Lektion eins: „Stella Nova (Collapse)“. Dieser dumpfe Sound. Wer die Band kennt, muss unweigerlich an THE COMMITTEE denken. Damit wäre dann auch die deutlichste Neuausrichtung gelüftet: Die Songs liegen wesentlich öfter in der Schnittmenge aus Black und Doom. Klar gibt es Blastbeats, doch die Zeiten der MARDUK’schen Panzer-Raserei (im Hause STREAMS OF BLOOD auf dem Vorgänger leider durch ein viel zu künstlich klingendes Schlagzeug repräsentiert) sind vorüber. Referenzen, wir brauchen weitere Referenzen, schreit die Leserschaft? Dann nehmt noch ENDSTILLE hinzu – und hört trotzdem STREAMS OF BLOOD. Der Nebel bricht auseinander und eine schwarze Schlange windet sich hindurch. Die Melodie wirkt nach. Die Liedmitte ist knapp überschritten, da zwingt uns ein Doom-Riff in die Knie. Der Sog hält an, Monotonie bestimmt den Sog. Aus Doom wird Death Metal, zumindest von der Orientierung her. Bis die Nummer mit okkulter Anmut auspendelt. Mit einem Wort: stimmig. Mit mehreren: ein gut platzierter Opener, der die Albumstärken bündelt.

„Allgegenwärtig“ von STREAMS OF BLOOD: eine Hass-Lektion in acht Musikstücken

Lektion zwei: „Corrosion“. Ein Schlag in die gleiche Kerbe, wobei die Drums eine neue Seite zeigen – noch treibender, mit prägnanterer Doublebass. Aus der Mitte entspringt ein Riff, und das kann man durchaus in der Black-n-Roll-Schublade einordnen. Der treibende Charakter wird im Verlauf ausgebaut, die Doublebass erhält noch mehr Raum. Zum Schluss befreien sich die Gitarren aus dem Klangsumpf und nehmen den Black-Metal-Pfad. Lektion 3: „Detox“. Das dritte Lied startet mit Bedacht. Die Gitarrenarbeit ist vielfach filigraner. Dann ein Break, das den Sturm ankündigt. Der wirbelt zwar nicht im Hochtempobereich, offenbart aber eine optimale Symbiose aus spannendem Riffing und exakt passendem, nicht nur dezent in Richtung Uffta-Uffta schielendem Schlagzeug. Ein Hit, wir haben einen Hit! Kein Wunder, dass STREAMS OF BLOOD den Song im Vorfeld ausgekoppelt haben. Alle weiteren Lektionen entnehmt ihr bitte dem Album „Allgegenwärtig“.

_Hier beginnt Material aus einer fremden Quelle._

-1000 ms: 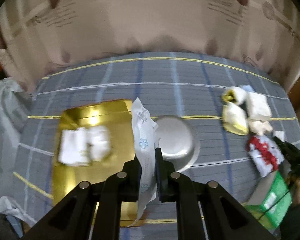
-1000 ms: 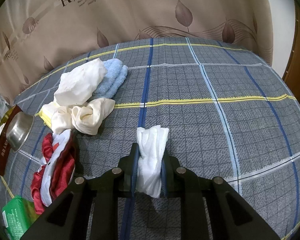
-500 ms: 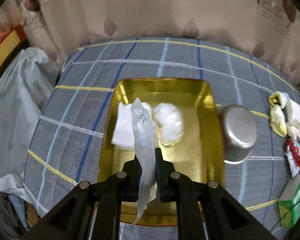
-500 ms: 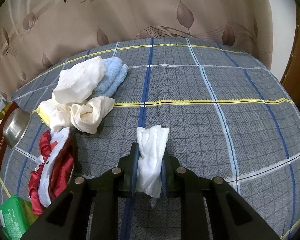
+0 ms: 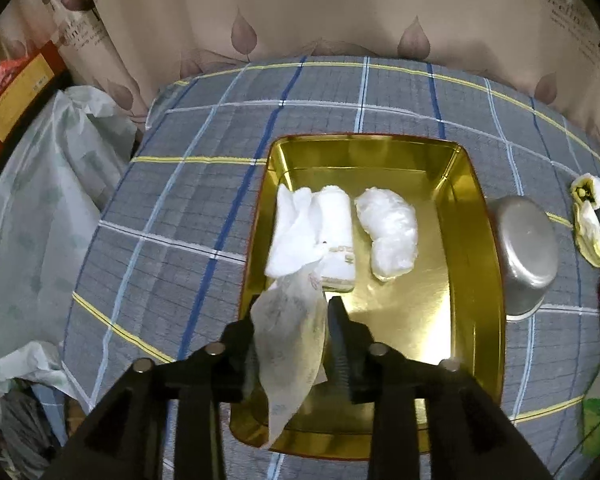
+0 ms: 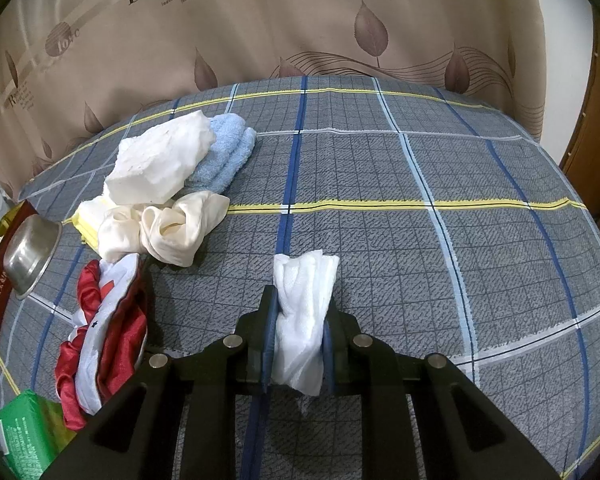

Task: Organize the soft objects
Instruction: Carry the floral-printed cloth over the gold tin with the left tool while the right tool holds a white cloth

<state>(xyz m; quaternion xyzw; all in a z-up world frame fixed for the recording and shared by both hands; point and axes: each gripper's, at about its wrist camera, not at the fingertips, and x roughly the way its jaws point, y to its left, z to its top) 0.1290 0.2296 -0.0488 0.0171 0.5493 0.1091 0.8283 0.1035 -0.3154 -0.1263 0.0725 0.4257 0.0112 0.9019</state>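
The left gripper [image 5: 291, 334] jaws are opening, a wipe [image 5: 290, 344] loose between them above the tray [image 5: 476, 264]; the right gripper [image 6: 299, 326] jaws clamp a cloth [image 6: 302, 312].

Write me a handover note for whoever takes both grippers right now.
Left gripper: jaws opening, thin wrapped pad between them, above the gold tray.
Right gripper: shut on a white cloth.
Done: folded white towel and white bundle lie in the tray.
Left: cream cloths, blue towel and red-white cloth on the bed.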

Bestenliste 2017 – STREAMS OF BLOOD, check!

Die Franken beweisen eindrucksvoll, dass man genug Abwechslung in ein an sich recht eng gestecktes Feld bringen kann. Hören wir uns zum Beispiel den markanten Stimmungswechsel im vierten Lied an, auch wenn es zunächst nur die ersten paar Sekunden betrifft („Open Your Third Eye“ wurde schon auf der mit CHANT OF BLASPHEMY aufgenommenen 2014er-Split „Infernal Lamentations“ platziert). Das kurze Aufhellen – musikalisch, nur musikalisch! – und die damit einhergehende Erhabenheit im hinteren Teil von „Detox“ reichern die Facetten ebenso an. In „Man Owes Nature Only Death“ stampfen und sägen die Gitarren noch tiefer. Und was passiert da im Zentrum von „Regeneration“? Die Gitarren wechseln auf klassisch und versprühen Melancholie. In Bezug auf die Vocals hält „Transformation“ die einzige Überraschung bereit – eine Veränderung bis hin zum Klargesang. Ach ja, ein traditionelles Solo gibt es auch noch. Was machen STREAMS OF BLOOD mit „Allgegenwärtig“ richtig? Alles. Auch der Sound ist rund: Es knarzt, wenn es knarzen muss, und der Mix beschert allen Einzelteilen genug Individualität, verbindet sie aber auch prächtig. Was geht noch? Gerne mehr Hits der Sorte „Detox“. Was macht ihr jetzt? Kratzt euch die Augen aus, um den Fokus aufs Gehör zu legen, und lauscht einem Album, das sich schon Ende Februar einen Platz in der Jahresbestenliste reserviert hat.